The ranking model — LR to DLRM to DCN-v2
Retrieval handed you K₁ candidates. The ranker decides which dozen a human sees. Fifteen years of architecture history, compressed.
What the ranker actually eats
The shaping constraint: a production ranker takes (user, item, context) and must emit a calibrated score in O(100 µs). Inside the triple, features come in four shapes, each handled by a different sub-network. Confusing the shapes is the most common junior error.
| Feature kind | Examples | Cardinality / shape | Handled by |
|---|---|---|---|
| Sparse categorical | user_id, item_id, ad_id, query token, geo, device_model | 10⁶ – 10⁹ unique values, one ID per slot | Embedding table lookup. One row per ID (often after hashing). |
| Sparse multi-valued | last 100 clicked item_ids, queries in session, watched videos | Variable-length list of IDs per row | Lookup each ID, then pool (sum/mean) or attend (transformer over history). |
| Dense numerical | item age (days), price, ctr_30d, user account age | Scalars in ℝ | Standardize / bucket / log-transform, then feed an MLP. |
| Cross / context | query × ad cosine, time-of-day, hour-of-week, slot position | Mostly derived at scoring time | Either pre-computed feature, or implicit via the cross-network. |
An interviewer who asks "how do you featurize a user" is asking whether you know those four shapes exist and enter the network through different doors.
The embedding table is the model
A hashed user_id space of 10⁸ at embedding dim 64 is 6.4 × 10⁹ parameters. In one table. A production ranker has tens of such tables. The MLP on top is maybe a million parameters — six orders of magnitude smaller.
This drives the production-systems story. The MLP fits on one GPU; the embeddings don't fit on a rack. Hence: hashing tricks, model-parallel tables, sharded parameter servers, hot-row caching — covered in the system_ml folder. For this lesson, the imbalance is the headline fact.
The architecture timeline
Logistic regression (~2010)
One scalar weight per feature, one bias, sigmoid: p(click | x) = σ(w · x + b). "Features" are one-hot encodings of every sparse ID and bucketed dense values. Interactions — e.g., the (query="running shoes", ad_id=42) pair being high-CTR even though query and ad in isolation aren't — must be hand-engineered: query_token × ad_id becomes a new sparse field. The number of these crosses explodes combinatorially.
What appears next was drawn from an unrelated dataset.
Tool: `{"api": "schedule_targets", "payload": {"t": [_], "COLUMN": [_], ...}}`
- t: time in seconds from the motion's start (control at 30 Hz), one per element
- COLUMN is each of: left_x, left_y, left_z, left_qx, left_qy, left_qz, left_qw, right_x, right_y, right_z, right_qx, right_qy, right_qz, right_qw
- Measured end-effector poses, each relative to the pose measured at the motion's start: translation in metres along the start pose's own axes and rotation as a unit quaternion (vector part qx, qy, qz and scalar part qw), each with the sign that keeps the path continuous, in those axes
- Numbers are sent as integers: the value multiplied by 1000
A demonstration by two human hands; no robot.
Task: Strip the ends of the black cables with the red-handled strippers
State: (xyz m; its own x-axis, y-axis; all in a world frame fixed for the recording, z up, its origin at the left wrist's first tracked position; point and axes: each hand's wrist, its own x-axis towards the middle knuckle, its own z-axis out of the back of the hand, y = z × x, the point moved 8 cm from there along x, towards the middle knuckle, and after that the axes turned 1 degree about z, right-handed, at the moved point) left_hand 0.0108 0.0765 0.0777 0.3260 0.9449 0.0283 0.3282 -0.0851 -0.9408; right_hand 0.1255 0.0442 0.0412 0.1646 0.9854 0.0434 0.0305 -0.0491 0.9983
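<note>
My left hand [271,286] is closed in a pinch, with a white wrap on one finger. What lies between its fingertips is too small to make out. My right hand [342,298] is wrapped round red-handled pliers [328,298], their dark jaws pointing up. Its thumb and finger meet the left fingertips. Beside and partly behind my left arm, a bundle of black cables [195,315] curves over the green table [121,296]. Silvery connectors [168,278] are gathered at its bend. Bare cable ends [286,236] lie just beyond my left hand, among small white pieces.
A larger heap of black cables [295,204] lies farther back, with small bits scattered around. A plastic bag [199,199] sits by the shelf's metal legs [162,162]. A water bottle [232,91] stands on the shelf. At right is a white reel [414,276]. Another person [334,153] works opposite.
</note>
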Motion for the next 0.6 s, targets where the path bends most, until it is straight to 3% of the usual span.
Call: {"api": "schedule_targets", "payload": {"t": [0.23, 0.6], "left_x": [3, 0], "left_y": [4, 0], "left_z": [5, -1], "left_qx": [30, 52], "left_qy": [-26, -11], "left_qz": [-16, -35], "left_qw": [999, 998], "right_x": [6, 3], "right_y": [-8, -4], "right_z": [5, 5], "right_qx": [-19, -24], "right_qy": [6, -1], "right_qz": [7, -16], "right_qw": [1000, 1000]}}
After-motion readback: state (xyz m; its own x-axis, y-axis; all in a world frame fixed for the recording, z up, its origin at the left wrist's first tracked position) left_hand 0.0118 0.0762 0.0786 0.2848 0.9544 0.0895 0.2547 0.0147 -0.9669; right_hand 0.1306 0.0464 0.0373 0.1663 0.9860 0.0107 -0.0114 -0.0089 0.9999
LR is interpretable, trivially parallelizable (FTRL, online learning), and almost free to serve. It defined the "feature-engineering era" of Big Tech ads ML from roughly 2008–2015 — engineers writing cross-feature recipes.
Factorization Machines (Rendle 2010) and FFM (Juan 2016)
The first move toward learned crosses. FM keeps the linear term, then adds explicit pairwise interactions via latent vectors:
ŷ(x) = w₀ + Σᵢ wᵢ xᵢ + Σᵢ Σⱼ>ᵢ ⟨vᵢ, vⱼ⟩ xᵢ xⱼ
Each feature gets a k-dim latent; their interaction is the dot product. You don't enumerate O(d²) crosses — you learn them in O(d k) parameters. FFM gives each feature a different latent per "field" (interactions can differ across query vs ad). FM/FFM dominated the Criteo/Avazu Kaggle era.
Wide & Deep (Cheng et al. 2016, Google Play)
The template every subsequent architecture inherits: a wide LR head plus a deep MLP head, summed at logit. p = σ(w_wide · x_wide + MLP_deep(x_deep) + b).
- Wide handles memorization: hand-crafted crosses, exact (user, item) co-occurrence.
- Deep handles generalization: embeddings → MLP, so similar users see similar items even without co-occurrence.
This decomposition — explicit crosses for memorization + neural net for generalization — is the pattern DLRM and DCN both inherit. The idea from Wide & Deep that survived is the hybrid itself.
DLRM (Naumov et al. 2019, Meta)
The production-canonical Meta-style ranker. Forward pass:
Note: the dense bottom MLP's output is treated as an additional "embedding" that participates in the pairwise dot products alongside the sparse-feature embeddings; it ALSO skip-connects directly to the top MLP.
Three pieces: bottom MLP projects dense features to embedding dim; pairwise dot products ⟨eᵢ, eⱼ⟩ compute explicit second-order interactions (the deep analogue of FM's pairwise term); top MLP eats the dot-product vector + dense bottom output and emits the logit.
DLRM's architectural commitment is that second-order interactions matter and should be computed explicitly. The top MLP can still learn higher-order effects, but order-2 is given for free.
DCN / DCN-v2 (Wang et al. 2017 / 2021)
DCN replaces "all pairwise dots" with a stack of "cross layers" that learn higher-order interactions efficiently. The DCN-v2 cross layer:
x_{l+1} = x₀ ⊙ (W_l · x_l + b_l) + x_l
Each layer multiplies x₀ elementwise with a learned linear projection of x_l, then adds the residual. Stacking L layers expresses interactions up to order L+1 — with only L matrices of parameters, not O(d^{L+1}). DCN-v1 used a rank-1 vector form; v2's matrix form is more expressive and what production deploys.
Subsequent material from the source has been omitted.